California Utilities Accelerate Undergrounding of Power Lines to Cut Wildfire Risk
Undergrounding of electricity distribution lines is accelerating across California as utilities push to reduce wildfire ignitions sparked by aging and exposed equipment. The effort, led by major investor-owned utilities, is described as a safety measure with substantial financial and regulatory stakes. Projects run from hundreds of millions to billions of dollars and are expected to shape how customers pay for power in coming years, amid political debates about who should bear the costs.
Utilities such as PG&E, Southern California Edison (SCE), and San Diego Gas & Electric (SDG&E) are moving ahead with large-scale undergrounding programs that seek to balance safety, reliability, and community impact. New design practices, cost strategies, and technology innovations are guiding how these projects are planned and built, while regulators weigh whether the expenditures deliver value for ratepayers.
Scope, progress, and costs
California sits on a grid with about 230,000 miles of distribution lines, and roughly one-third of those lines are already underground. Large utilities are pursuing more burying efforts in high-fire-risk areas, with PG&E reporting 600 miles of undergrounding completed since 2021 and a broader goal of burying 10,000 miles in total. SCE has its own plan, including 153 circuit miles underground in Malibu and Altadena, and is reviewing additional miles to add to the footprint. The project costs cited for the Malibu–Altadena plan range from roughly $860 million to $925 million and are expected to take years to finish.
The per-mile economics are debated. Analysts and industry observers note that undergrounding costs can run from about $3 million to $5 million per mile, depending on terrain, the need to trench, and the amount of reconnection required. By contrast, some mitigation alternatives, such as covered conductors (insulated lines) or other protective measures, can cost closer to $800,000 per mile and have shown meaningful reductions in fire risk in some analyses. Still, utilities argue that the best option varies by location and that different solutions may be appropriate in different settings.
Ratepayers are the primary funders of many undergrounding efforts through state tariffs and utility rate cases. The state has already approved a large tranche of undergrounding in recent rate decisions, and the capital-expenditure recovery framework is designed to encourage major reliability investments, though some analysts question whether this framework reduces incentives for cost-effective wildfire mitigation.
Technology, timing, and trade-offs
Utilities are pairing undergrounding with a range of technologies and strategies. Fast-trip systems and downed-conductor detection sensors aim to reduce the need for large outages during high-risk periods, while microgrids with solar and storage may offer resilience for critical facilities and vulnerable customers during outages. In some areas, covered conductors are used as a cost-effective layer of protection that reduces fire risk, though they do not eliminate the need for full undergrounding in the most high-risk zones.
The debate extends to planning and permitting frameworks. Governors and regulators have taken steps, including executive orders that eased certain environmental requirements to speed rebuilding after wildfires, while state lawmakers have proposed bills aimed at increasing cost scrutiny and limiting ratepayer exposure. Critics warn that the current cost-recovery rules and political pressures could discourage cost-effective choices if not carefully balanced with safety outcomes.

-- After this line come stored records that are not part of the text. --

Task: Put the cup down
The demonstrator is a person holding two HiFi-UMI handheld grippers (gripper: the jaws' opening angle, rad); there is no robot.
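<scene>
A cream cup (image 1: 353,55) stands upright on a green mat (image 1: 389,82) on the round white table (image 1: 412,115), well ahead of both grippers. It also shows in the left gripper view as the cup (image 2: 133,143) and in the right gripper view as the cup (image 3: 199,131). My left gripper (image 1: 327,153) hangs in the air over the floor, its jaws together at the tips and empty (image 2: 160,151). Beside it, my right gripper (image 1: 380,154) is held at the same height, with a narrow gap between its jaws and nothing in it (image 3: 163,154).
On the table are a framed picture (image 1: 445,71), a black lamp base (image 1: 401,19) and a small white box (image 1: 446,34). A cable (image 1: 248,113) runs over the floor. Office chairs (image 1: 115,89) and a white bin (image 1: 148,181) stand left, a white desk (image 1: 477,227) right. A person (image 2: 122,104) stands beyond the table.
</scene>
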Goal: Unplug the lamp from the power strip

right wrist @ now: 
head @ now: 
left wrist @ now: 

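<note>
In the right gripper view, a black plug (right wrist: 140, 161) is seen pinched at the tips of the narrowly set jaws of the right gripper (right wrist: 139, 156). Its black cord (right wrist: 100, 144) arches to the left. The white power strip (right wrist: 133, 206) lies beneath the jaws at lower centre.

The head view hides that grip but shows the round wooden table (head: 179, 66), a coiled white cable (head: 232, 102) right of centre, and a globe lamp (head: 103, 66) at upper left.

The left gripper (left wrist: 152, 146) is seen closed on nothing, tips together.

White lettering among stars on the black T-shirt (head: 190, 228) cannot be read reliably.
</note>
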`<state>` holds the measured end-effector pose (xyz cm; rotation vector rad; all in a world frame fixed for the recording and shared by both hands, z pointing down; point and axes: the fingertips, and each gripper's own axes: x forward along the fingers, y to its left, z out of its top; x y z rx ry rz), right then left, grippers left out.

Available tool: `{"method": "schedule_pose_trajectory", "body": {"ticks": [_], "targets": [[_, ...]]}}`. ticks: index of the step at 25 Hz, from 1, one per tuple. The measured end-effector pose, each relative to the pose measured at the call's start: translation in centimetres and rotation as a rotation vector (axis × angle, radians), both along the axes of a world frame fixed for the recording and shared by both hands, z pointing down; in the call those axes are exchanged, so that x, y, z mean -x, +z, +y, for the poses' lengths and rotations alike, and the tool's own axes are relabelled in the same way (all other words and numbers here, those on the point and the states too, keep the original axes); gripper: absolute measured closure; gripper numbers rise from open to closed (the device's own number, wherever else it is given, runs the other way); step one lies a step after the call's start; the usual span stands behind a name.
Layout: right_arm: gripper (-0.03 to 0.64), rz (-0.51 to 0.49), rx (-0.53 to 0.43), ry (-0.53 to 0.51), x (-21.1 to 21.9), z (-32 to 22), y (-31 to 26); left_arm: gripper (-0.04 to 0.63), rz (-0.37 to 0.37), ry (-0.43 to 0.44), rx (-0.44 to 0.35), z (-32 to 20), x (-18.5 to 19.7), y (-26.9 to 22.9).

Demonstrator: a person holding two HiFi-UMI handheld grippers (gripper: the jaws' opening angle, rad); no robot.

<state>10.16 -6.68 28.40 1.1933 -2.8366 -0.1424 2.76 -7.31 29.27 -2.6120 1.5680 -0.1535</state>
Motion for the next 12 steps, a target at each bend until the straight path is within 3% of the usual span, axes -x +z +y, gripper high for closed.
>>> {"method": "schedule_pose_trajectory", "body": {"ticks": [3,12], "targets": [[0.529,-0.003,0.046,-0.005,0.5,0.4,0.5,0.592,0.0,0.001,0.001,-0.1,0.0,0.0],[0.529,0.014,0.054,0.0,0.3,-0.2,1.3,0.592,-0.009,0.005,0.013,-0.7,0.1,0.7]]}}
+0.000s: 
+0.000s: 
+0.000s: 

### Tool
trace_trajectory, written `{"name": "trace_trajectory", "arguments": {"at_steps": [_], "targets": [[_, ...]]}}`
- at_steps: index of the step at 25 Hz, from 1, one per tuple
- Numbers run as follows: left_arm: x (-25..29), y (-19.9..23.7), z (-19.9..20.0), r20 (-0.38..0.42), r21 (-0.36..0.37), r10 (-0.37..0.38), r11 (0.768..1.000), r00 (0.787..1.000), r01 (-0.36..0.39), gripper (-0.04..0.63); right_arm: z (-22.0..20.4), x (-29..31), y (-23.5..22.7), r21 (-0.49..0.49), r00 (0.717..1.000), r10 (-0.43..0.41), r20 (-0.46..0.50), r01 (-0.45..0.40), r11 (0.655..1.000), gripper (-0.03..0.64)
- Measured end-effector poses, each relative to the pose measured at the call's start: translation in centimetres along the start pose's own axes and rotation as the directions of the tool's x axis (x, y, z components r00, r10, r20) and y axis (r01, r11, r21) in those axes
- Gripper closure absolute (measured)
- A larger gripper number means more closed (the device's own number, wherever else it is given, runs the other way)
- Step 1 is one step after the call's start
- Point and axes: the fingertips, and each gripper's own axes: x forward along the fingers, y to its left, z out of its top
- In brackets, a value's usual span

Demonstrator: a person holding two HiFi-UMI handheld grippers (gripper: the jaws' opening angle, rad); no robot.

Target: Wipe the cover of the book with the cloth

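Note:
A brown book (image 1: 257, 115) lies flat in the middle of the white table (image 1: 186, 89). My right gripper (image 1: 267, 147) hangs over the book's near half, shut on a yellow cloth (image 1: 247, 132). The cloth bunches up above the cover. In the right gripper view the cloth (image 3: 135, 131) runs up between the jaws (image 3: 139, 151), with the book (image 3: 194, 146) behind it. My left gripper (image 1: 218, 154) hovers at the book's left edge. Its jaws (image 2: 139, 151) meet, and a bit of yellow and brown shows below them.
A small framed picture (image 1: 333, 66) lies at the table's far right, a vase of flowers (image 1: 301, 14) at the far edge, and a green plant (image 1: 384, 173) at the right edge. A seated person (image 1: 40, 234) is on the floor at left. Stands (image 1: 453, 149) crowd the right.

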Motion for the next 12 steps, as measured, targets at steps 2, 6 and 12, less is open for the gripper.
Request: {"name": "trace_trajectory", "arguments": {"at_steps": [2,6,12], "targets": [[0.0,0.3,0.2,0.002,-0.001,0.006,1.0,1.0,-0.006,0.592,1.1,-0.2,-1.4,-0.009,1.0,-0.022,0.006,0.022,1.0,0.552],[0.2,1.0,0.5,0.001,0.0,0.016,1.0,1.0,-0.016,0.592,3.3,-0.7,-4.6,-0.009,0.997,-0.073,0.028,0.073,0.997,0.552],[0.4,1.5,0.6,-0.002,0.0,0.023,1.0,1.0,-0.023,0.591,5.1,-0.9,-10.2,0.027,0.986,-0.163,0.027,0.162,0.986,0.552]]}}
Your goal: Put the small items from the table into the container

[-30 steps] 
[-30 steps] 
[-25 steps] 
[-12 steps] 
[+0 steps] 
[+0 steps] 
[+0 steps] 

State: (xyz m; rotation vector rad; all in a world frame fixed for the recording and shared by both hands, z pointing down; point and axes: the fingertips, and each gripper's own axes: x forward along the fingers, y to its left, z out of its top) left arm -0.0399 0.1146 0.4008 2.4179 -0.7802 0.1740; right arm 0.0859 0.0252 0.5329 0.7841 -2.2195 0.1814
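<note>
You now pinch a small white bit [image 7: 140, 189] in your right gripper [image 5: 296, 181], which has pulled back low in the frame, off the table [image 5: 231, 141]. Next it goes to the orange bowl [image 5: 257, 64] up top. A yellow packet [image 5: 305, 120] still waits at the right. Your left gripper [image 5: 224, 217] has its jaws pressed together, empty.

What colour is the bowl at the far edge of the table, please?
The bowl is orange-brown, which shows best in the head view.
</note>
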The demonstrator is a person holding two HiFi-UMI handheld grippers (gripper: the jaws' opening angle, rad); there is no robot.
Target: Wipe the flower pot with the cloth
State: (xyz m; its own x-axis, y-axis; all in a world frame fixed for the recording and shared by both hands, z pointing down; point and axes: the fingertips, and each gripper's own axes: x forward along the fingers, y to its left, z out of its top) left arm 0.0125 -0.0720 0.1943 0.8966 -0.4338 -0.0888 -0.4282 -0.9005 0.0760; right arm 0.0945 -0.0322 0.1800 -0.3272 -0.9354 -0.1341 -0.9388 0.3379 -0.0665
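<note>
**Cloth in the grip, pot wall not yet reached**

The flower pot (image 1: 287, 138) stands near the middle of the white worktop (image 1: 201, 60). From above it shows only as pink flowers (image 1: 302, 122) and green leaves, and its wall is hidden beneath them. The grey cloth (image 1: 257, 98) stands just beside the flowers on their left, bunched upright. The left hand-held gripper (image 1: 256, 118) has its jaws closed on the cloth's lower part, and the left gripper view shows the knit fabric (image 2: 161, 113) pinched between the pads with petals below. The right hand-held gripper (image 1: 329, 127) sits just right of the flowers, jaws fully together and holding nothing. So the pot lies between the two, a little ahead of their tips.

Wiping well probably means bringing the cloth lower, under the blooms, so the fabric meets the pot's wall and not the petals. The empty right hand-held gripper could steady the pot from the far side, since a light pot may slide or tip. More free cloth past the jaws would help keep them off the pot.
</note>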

Community impact and consumer concerns
The bill impact of undergrounding is a central concern for households already facing rising energy costs. Some observers estimate that undergrounding and related wildfire-mitigation investments can translate into higher bills for many customers, even as others note the long-term benefits of fewer outages and reduced wildfire risk. In communities where bills have climbed sharply, concerns about affordability intersect with debates over how best to deploy ratepayer dollars. In parallel, officials point to the potential for targeted projects to minimize immediate price shocks by sharing trenching and paving costs with other underground infrastructure.
The reform conversation also centers on how to balance safety with equity. Community advocates and small business owners have highlighted scenarios where rising electricity bills threaten viability, while regulators emphasize that a broad mix of strategies will be needed to protect both people and property in a changing climate.
Policy landscape and what comes next
The policy environment around wildfire mitigation is evolving. Regulators at the state level are evaluating the cost-effectiveness of different wildfire-mitigation strategies and reviewing how ratepayer dollars are allocated. Legislative proposals have sought to add oversight or offset mechanisms, but debates have centered on how to maintain safety while keeping bills affordable. The regulatory process continues to shape which miles are prioritized, how projects are funded, and how risks are quantified across diverse communities.
Looking ahead, major undergrounding programs are expected to continue, with progress varying by utility and by region. Some miles may be completed within months, while others could take years depending on community rebuilding plans, permitting processes, and the availability of funding from state, federal, or philanthropic sources. The overarching aim remains clear: lower the incidence of wildfire ignitions from electrical equipment while preserving grid reliability for California’s homes and businesses.